____ RAW DATA

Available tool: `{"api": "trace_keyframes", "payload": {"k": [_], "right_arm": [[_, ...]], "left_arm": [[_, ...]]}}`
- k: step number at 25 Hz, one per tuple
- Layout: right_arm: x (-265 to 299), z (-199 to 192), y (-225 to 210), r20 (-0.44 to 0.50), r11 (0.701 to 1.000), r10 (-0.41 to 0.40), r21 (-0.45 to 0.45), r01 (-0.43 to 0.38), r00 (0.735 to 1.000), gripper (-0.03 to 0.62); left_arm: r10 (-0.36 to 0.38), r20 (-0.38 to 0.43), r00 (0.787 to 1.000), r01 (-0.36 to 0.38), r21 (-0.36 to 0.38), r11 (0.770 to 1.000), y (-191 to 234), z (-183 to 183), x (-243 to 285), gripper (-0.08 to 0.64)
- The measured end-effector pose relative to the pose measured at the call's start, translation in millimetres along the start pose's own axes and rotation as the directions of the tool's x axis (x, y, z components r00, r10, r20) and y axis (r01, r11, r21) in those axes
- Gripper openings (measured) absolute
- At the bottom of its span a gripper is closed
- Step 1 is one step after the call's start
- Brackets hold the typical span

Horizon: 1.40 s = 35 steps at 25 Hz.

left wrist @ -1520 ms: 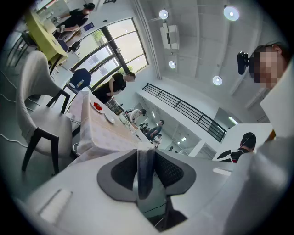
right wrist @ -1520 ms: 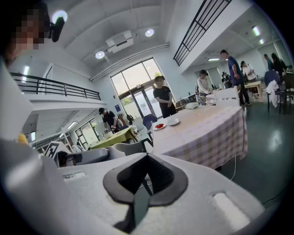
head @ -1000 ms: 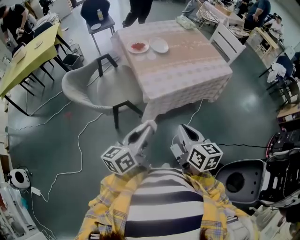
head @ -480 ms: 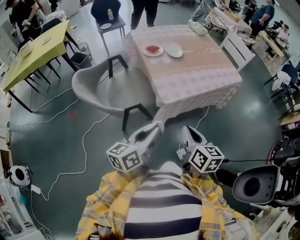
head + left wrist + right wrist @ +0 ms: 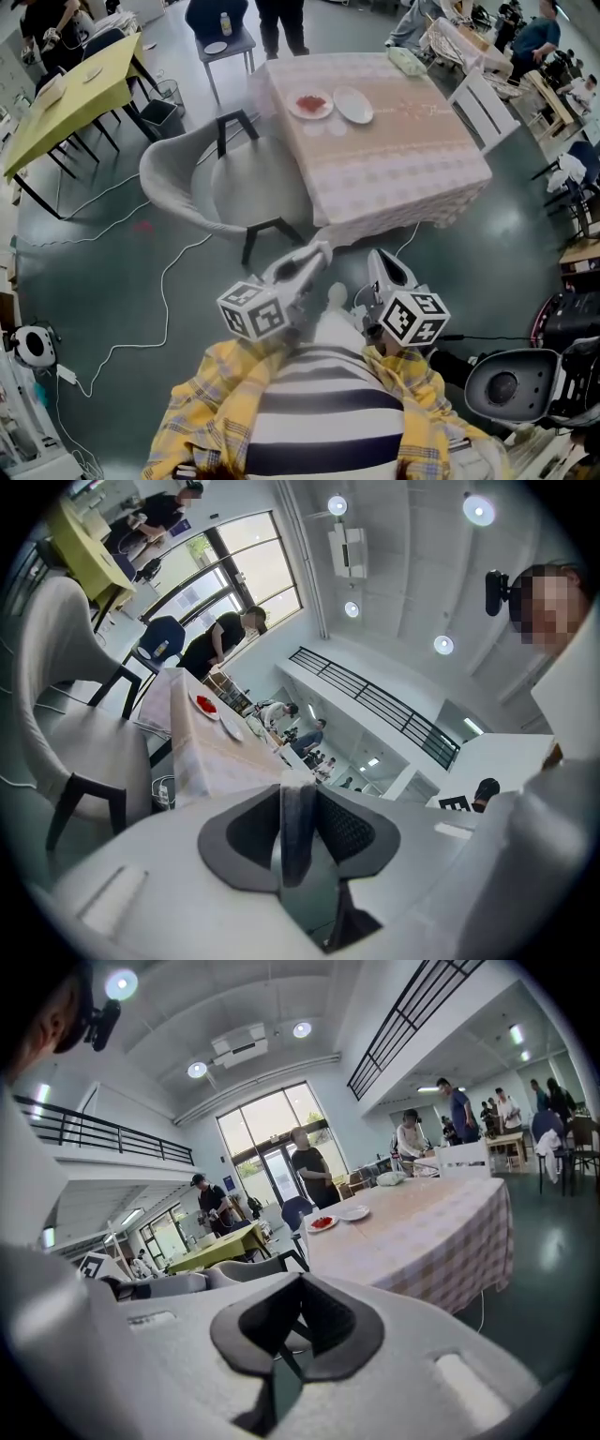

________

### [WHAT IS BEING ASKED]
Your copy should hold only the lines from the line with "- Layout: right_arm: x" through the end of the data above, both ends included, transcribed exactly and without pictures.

### [TASK RESPONSE]
- Layout: right_arm: x (-265 to 299), z (-199 to 192), y (-225 to 210), r20 (-0.44 to 0.50), r11 (0.701 to 1.000), r10 (-0.41 to 0.40), r21 (-0.45 to 0.45), r01 (-0.43 to 0.38), r00 (0.735 to 1.000), gripper (-0.03 to 0.62); left_arm: r10 (-0.36 to 0.38), r20 (-0.38 to 0.43), r00 (0.787 to 1.000), r01 (-0.36 to 0.38), r21 (-0.36 to 0.38), r11 (0.770 to 1.000), y (-191 to 234), z (-183 to 183), x (-243 to 285), gripper (-0.08 to 0.64)
- The measured end-effector pose relative to the pose measured at the call's start, translation in millimetres along the start pose's own axes and rotation as the directions of the tool's x axis (x, y, z components r00, r10, r20) and y axis (r01, r11, r21) in those axes
- Gripper openings (measured) absolute
- At the bottom of its span a gripper is closed
- Step 1 is one step after the call's start
- Brackets hold the typical span

Horizon: 1.40 s = 35 steps at 25 Hz.

left wrist @ -1520 ms: 
right wrist @ -1520 ms: 
head @ -1000 ms: 
head @ -480 ms: 
head + left wrist + right wrist @ +0 ms: 

What needed an answer now has one.